Example of an Interest Only ARM
One of many variants of an ARM is the interest only variety.
These have become quite popular over the past 3-4 years. There are a number
of reasons, the main one being: how else do you buy in a market with sky-high
prices? They aren’t for everyone, of course, but for some of you
they may be the only practical way to get an apartment in Manhattan.
Example 5: A 5-year interest-only
loan on $100,000 at 5% will cost you $420 per month.
In Example 3, the traditional 30-year fixed rate version of this loan
cost $600 per month (reflecting a 6% rate and amortization requirements).

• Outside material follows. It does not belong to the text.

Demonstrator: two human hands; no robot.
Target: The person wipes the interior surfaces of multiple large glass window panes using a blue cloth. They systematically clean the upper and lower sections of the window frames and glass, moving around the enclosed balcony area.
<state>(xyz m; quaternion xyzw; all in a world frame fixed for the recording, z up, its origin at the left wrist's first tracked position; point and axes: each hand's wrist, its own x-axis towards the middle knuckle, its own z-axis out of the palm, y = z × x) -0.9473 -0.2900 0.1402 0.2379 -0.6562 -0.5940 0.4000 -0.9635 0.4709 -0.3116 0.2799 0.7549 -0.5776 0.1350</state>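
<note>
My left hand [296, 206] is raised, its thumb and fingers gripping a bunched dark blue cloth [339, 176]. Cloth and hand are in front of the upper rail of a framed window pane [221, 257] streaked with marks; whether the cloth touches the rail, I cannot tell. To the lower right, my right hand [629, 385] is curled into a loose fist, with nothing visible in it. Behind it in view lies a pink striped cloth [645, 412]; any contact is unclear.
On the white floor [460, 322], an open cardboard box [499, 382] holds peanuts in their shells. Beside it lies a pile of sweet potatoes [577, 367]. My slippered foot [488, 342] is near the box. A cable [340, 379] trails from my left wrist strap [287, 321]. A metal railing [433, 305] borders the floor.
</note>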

If we borrowed $800,000 under these traditional terms, the payment came
to $4800 per month.
In this example of an interest only ARM at 5%, that same $800,000 loan
will have a payment (fixed for 5 years) of 8 x $420 = $3360
per month.
Which do you prefer: an $800,000 loan with monthly payments of $4800 for
30 years or the same loan with payments of $3360 for 5 years?
And for further reference, at the "interest only"
rate of 5%, you could borrow a little over $1,100,000 and not exceed a
$4800 per month payment for the 5-year term. As with all ARMs, at the
end of the fixed period, rates and payments adjust per the loan requirements.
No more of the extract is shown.